Henry retired from the London Hospital Medical College in 1976. Having maintained professional contacts with centres of neuropathology throughout the world, he spent the next two years as a visiting lecturer or professor at various institutions, initially in India and then in Australia and New Zealand. In the years between 1978 and 1990, apart from a spell in 1989 as visiting professor at the University of Düsseldorf, he was to be found in Lucien Rubinstein’s department of neuropathology, first at Stanford University, California, and later at the University of Virginia, Charlottesville. In both places he took a prominent role in the running of the departments, acting as deputy during Rubinstein’s periods of absence. Following Lucien Rubinstein’s death in 1990, he continued to be actively involved in neuropathology in Australia and was visiting professor at the University of Western Australia, Perth on four occasions, and the Sir Hugh Cairns memorial lecturer at the University of Adelaide.

During his professional life, Henry Urich contributed seven chapters in standard textbooks and was either author or co-author of 113 publications on a wide variety of subjects of neuropathological interest. He was a member of the British Neuropathological Society from its early days and held memberships of the Australian and New Zealand, the Swiss and the French societies.

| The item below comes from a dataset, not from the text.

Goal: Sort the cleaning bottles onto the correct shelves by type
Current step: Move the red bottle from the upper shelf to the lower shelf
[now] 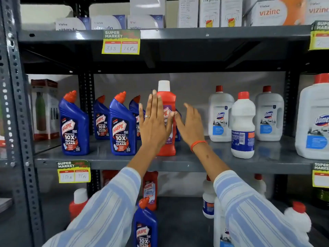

Henry was a cultured man with many interests. He had a wide knowledge of history, music, food, fine wines and visual arts. To accompany him to a neuropathology meeting would almost certainly include being made aware of the best features of the local art gallery. He was a generous host and those invited to his Harrow home would enjoy the benefits of his cooking and wine cellar. They could also admire his collection of fine Chinese porcelain and a bust of himself. The latter, now in the collection of the Polish School of Medicine in Edinburgh, was a gift from his friend Jakub Rostowski who was a distinguished sculptor as well as being one-time professor of neurology in Lwów and later director of the Polish School of Medicine.

Throughout his active life, Henry always maintained a high level of physical fitness. He was an enthusiastic skier, walker and intrepid swimmer and had travelled widely. In June 2008 he was returning from visiting his only remaining relative in Poland when he fell on entering his home. He was discovered still where he fell some days later when he failed to appear for a lunch engagement. He was admitted to hospital and gradually improved enough to return home, but never fully recovered. He remained in danger of falling, but would explain that his parachute training had equipped him to fall safely. His horizons began progressively to narrow and visitors to his home could never be sure whether they would be addressed in English, Polish or German. As he wished, he died peacefully in his home after finishing his breakfast, less than a year before his 100th birthday.